→ **EXTRACTED RECORDS**:
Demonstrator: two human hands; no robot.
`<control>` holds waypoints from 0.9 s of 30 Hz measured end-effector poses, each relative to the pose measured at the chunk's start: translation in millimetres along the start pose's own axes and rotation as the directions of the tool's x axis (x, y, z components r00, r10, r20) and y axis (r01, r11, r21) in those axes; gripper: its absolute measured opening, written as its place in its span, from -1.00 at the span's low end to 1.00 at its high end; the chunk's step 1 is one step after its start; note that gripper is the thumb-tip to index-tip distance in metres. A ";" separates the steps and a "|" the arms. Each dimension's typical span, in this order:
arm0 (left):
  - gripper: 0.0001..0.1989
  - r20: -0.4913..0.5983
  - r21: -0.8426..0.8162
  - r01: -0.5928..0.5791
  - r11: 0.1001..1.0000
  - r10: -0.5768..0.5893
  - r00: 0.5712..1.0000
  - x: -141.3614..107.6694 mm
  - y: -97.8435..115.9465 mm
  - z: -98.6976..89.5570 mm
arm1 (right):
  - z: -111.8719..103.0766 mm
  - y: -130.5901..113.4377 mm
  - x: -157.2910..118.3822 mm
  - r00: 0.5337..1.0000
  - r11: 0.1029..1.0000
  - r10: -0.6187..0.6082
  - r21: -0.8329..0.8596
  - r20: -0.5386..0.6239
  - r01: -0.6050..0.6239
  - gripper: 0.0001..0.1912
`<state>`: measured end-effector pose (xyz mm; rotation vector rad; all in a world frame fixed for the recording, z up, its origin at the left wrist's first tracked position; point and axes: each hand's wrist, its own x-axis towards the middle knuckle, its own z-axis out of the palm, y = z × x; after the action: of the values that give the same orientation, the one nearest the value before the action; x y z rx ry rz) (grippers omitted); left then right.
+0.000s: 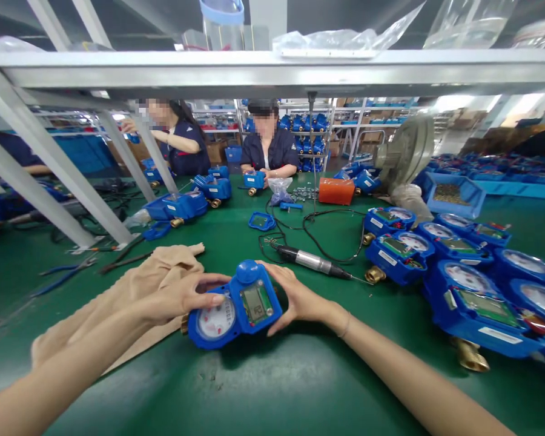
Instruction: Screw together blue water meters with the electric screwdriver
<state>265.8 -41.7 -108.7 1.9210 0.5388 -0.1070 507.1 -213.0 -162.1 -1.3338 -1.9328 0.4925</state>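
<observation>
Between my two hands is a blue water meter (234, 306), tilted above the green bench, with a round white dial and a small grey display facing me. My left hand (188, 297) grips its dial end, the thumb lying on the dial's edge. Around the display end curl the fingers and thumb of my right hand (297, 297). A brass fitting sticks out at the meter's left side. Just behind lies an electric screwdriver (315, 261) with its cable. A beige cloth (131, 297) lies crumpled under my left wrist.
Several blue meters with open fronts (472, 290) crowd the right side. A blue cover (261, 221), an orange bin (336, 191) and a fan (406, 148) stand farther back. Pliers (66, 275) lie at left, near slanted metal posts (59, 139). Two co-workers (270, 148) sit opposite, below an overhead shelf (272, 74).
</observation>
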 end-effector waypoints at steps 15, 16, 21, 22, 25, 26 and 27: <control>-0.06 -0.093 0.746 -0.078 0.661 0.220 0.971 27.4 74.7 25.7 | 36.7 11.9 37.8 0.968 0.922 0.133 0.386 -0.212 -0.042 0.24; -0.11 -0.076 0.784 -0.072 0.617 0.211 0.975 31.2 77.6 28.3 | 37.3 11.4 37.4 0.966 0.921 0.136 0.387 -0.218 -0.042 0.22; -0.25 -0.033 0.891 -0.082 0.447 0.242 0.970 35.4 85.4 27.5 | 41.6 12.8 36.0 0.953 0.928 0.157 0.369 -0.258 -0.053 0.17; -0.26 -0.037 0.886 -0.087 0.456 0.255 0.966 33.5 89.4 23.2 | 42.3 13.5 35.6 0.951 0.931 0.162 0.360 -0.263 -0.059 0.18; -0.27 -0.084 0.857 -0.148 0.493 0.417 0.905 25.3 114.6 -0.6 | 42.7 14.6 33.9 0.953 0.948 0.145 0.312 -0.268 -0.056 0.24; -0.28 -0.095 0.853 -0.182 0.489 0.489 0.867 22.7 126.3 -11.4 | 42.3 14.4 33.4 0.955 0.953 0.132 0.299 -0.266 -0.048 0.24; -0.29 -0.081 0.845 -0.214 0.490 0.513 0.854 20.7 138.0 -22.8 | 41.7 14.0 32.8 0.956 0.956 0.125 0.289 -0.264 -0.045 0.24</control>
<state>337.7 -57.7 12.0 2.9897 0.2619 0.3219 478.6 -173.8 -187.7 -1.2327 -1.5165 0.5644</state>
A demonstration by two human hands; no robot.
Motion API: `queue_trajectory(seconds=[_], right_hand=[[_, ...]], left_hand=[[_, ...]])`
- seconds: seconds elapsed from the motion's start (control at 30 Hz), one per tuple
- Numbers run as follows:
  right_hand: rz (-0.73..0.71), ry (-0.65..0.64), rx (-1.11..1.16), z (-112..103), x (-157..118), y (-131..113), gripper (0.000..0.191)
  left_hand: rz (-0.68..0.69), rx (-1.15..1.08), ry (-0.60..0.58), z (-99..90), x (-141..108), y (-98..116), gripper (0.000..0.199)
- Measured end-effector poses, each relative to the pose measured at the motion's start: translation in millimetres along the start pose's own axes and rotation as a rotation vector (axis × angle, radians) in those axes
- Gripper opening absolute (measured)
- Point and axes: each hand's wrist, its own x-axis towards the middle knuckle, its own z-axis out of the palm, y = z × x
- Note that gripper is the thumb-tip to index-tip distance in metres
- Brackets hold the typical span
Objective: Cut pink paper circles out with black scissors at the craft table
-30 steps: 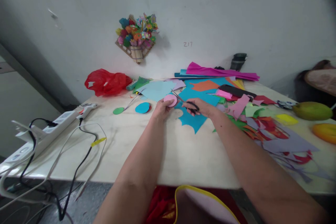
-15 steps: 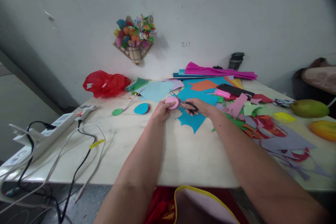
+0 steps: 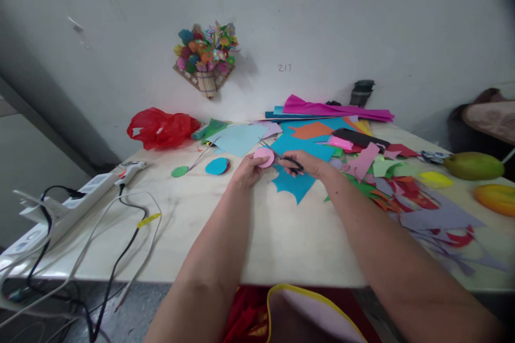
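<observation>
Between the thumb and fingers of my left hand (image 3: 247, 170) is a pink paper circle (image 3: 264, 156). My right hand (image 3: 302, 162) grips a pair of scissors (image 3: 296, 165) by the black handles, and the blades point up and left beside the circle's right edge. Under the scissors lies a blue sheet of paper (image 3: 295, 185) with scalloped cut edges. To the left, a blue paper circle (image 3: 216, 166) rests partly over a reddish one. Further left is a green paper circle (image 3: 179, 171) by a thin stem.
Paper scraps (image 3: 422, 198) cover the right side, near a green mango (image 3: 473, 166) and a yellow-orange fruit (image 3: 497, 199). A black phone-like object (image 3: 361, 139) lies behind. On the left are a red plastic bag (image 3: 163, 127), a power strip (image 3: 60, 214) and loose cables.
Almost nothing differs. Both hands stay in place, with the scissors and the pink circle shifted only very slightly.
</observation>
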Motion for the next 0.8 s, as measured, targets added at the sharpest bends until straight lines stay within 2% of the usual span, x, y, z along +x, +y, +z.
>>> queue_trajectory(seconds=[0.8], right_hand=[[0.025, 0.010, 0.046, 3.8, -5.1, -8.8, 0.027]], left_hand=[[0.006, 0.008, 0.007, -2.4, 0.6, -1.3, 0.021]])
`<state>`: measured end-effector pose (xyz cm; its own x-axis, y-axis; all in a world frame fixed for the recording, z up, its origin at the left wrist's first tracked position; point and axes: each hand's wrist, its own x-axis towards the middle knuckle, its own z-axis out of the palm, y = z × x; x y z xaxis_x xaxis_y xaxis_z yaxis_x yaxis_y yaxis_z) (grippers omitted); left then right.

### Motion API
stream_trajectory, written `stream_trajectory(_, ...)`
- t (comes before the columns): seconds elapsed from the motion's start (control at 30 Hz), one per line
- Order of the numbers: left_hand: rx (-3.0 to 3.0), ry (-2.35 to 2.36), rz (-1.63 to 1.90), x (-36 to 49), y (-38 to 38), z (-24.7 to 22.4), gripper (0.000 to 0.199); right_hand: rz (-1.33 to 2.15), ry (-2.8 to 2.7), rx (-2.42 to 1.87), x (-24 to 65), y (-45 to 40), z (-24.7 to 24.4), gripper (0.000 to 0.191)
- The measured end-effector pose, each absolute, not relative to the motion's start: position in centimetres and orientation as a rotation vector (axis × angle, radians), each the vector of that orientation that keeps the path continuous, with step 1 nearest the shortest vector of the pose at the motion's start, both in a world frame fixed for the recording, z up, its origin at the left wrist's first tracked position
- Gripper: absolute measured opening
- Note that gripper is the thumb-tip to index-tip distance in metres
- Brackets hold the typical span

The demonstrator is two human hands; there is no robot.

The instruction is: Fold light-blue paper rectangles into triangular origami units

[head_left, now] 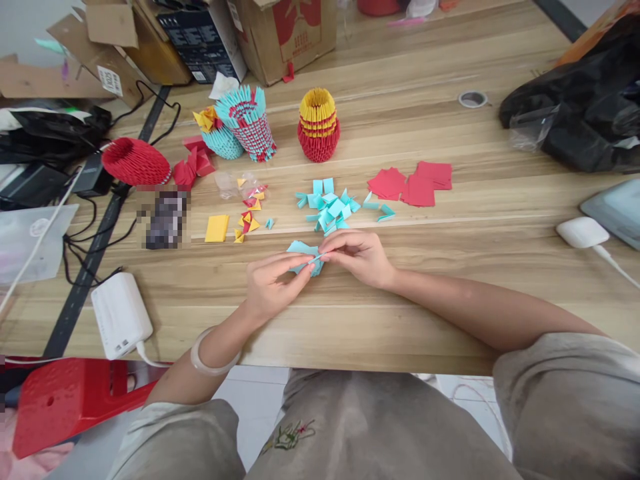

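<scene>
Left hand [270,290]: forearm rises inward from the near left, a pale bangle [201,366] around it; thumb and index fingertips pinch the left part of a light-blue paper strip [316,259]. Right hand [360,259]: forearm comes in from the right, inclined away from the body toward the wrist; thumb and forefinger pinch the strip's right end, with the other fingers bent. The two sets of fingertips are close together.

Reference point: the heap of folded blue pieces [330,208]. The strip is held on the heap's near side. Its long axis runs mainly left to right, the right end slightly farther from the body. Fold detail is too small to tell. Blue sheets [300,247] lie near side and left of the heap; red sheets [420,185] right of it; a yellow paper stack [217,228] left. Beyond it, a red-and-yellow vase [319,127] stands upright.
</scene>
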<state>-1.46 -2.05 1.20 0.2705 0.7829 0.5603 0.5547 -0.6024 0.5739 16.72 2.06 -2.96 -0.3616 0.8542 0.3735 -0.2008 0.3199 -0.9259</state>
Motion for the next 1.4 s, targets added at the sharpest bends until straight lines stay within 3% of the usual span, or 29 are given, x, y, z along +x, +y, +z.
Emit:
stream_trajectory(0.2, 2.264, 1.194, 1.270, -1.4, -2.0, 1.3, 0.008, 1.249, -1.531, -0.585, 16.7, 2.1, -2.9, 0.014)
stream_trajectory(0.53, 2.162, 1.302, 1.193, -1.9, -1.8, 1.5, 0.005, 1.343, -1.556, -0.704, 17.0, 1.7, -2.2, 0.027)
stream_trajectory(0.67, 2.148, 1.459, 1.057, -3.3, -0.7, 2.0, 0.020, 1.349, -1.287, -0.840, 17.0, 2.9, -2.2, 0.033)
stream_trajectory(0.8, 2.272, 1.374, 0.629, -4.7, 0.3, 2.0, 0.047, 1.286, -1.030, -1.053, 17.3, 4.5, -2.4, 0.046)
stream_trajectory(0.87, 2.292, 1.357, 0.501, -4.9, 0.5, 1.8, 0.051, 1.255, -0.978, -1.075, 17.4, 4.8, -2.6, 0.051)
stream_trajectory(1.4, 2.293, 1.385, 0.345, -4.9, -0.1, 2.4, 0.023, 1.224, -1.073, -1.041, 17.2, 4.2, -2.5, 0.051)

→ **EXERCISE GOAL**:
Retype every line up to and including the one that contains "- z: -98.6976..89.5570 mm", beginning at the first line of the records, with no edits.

→ **SOLUTION TO THE EXERCISE**:
Demonstrator: two human hands; no robot.
`<control>` holds waypoints from 0.9 s of 30 Hz measured end-effector poses, each relative to the pose measured at the chunk's start: translation in millimetres along the start pose's own axes and rotation as the directions of the tool's x axis (x, y, z components r00, r10, r20) and y axis (r01, r11, r21) in those axes; gripper: its absolute measured opening, written as its place in its span, from -1.00 at the span's low end to 1.00 at its high end; the chunk's step 1 is one step after its start; note that gripper is the thumb-tip to index-tip distance in metres. A ";" separates the steps and a "|" the arms. Each dimension's typical span, in this order:
arm0 (left):
  - gripper: 0.0001..0.1989
  - r20: -0.4913..0.5983
  - r21: -0.8426..0.8162
  - r01: -0.5928..0.5791
  - r11: 0.1001..1.0000
  - r10: -0.5768..0.5893
  - r00: 0.5712..1.0000
  - x: -141.3614..107.6694 mm
  - y: -97.8435..115.9465 mm
  - z: -98.6976..89.5570 mm

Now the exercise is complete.